» **Directions**
Your answer must be every line of the data that holds the string "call".

[Raw data — start]

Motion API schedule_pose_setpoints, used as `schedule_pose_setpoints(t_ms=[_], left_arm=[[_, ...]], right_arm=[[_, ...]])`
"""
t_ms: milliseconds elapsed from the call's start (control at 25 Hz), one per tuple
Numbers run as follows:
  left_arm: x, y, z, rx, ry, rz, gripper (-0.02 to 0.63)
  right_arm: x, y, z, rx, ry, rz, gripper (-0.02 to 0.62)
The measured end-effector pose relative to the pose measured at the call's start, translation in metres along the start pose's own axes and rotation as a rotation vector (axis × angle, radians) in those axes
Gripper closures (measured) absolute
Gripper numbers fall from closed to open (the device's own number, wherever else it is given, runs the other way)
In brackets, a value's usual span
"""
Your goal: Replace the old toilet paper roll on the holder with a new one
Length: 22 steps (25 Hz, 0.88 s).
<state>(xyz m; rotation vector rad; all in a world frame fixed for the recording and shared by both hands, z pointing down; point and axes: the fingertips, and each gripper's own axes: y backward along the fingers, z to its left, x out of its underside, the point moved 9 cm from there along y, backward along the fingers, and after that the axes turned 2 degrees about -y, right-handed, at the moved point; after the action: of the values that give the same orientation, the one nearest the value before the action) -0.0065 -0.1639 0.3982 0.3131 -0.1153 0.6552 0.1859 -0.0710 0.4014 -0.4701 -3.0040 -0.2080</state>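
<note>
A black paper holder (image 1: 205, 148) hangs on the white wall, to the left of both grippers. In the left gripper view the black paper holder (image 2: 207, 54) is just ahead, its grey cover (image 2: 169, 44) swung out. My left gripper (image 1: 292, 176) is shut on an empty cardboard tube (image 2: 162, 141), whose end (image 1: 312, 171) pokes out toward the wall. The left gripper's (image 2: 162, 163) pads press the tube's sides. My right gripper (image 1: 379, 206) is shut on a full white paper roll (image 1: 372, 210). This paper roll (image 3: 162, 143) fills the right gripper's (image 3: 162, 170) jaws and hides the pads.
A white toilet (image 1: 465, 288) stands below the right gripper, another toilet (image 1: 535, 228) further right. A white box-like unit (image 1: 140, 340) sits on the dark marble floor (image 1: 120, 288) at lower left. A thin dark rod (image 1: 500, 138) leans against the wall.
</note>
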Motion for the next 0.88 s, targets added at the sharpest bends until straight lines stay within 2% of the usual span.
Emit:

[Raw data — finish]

» **Exercise solution**
t_ms: milliseconds elapsed from the call's start (control at 25 Hz), one per tuple
The measured end-effector pose relative to the pose measured at the call's start, translation in metres along the start pose's own axes and rotation as a rotation vector (axis × angle, radians) in those axes

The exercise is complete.